- _WHAT YOU ARE ASKED TO DO_: The answer must consist only of the lines in the records below from the line with "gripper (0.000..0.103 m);" to the line with "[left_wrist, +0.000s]", both included, copied word for word with every picture left out.

- _Collected data_:
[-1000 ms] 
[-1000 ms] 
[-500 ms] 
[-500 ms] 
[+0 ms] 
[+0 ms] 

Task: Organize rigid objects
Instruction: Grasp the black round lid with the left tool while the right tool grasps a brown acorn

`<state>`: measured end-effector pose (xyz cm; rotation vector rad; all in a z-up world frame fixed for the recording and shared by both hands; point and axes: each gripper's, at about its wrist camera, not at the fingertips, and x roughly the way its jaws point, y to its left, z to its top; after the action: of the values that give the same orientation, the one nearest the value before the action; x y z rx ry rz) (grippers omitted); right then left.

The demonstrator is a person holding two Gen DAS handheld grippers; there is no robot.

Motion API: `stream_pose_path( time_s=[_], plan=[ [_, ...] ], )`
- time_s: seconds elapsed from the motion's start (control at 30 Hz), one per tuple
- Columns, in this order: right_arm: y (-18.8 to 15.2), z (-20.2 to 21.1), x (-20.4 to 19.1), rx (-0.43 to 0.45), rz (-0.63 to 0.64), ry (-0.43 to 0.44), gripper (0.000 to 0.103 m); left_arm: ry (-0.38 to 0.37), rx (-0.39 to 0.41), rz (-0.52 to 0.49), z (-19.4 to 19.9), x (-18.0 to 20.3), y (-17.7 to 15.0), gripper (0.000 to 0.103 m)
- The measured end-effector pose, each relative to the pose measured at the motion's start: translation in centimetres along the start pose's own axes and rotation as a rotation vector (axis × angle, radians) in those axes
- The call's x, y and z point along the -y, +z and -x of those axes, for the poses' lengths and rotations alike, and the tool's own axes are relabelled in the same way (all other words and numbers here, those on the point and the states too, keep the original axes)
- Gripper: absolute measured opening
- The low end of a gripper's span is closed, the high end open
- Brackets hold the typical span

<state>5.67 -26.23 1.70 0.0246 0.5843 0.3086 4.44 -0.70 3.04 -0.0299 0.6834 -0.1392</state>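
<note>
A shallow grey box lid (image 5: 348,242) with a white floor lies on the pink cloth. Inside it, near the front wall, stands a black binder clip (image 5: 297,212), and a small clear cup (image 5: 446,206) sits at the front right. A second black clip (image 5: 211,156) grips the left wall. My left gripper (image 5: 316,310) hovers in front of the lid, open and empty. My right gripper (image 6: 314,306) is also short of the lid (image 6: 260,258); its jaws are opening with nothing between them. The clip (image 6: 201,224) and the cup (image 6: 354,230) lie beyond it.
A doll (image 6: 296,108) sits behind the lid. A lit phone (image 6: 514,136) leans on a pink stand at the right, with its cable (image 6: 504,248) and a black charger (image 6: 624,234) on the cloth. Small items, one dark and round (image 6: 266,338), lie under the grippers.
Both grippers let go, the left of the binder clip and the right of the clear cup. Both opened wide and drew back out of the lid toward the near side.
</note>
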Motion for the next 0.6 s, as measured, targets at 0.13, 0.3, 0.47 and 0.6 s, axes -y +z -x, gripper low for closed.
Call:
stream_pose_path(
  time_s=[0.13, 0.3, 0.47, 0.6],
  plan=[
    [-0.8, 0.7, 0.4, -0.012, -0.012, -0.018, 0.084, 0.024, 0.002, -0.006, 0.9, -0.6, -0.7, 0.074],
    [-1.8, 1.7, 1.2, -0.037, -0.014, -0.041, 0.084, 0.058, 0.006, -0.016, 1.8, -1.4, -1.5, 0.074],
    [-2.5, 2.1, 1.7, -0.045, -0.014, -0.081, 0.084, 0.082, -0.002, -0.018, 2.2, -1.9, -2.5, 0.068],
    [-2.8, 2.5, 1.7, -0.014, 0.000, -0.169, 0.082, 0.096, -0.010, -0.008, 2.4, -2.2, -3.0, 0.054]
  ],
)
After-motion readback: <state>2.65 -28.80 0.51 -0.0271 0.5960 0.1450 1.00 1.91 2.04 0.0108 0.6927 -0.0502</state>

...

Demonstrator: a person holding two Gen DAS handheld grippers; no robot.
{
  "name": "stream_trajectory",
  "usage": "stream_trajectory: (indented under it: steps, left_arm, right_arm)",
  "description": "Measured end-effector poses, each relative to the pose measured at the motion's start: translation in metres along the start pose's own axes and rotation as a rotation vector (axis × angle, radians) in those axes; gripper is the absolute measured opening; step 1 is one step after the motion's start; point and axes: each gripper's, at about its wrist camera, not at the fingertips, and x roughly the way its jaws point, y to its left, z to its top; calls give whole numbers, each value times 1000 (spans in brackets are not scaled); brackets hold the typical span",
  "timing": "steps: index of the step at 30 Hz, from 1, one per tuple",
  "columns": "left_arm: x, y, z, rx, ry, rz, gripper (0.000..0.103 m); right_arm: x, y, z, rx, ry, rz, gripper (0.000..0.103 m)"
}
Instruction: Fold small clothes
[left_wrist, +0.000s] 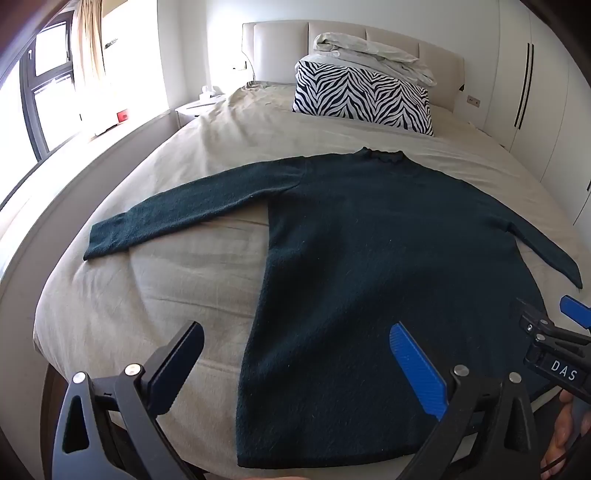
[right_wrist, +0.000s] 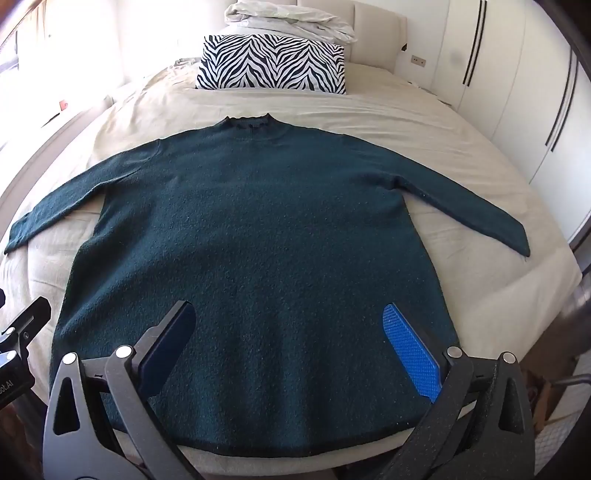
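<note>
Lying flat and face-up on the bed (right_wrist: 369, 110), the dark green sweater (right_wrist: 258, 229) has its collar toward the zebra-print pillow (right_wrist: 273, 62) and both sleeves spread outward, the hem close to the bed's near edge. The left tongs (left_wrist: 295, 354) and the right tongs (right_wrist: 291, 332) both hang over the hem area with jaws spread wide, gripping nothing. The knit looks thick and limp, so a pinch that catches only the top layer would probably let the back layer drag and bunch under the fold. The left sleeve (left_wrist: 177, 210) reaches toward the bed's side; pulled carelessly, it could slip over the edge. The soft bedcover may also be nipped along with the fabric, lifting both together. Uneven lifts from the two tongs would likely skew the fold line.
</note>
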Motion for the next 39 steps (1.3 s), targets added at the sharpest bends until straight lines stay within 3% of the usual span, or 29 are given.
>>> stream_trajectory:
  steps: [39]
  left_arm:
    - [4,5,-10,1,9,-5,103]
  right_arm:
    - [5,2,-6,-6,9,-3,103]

- _EXERCISE SOLUTION_:
  "columns": "left_arm: x, y, z, rx, ry, rz, gripper (0.000..0.103 m); right_arm: x, y, z, rx, ry, rz, gripper (0.000..0.103 m)"
}
Instruction: Fold small clothes
[left_wrist, +0.000s] 

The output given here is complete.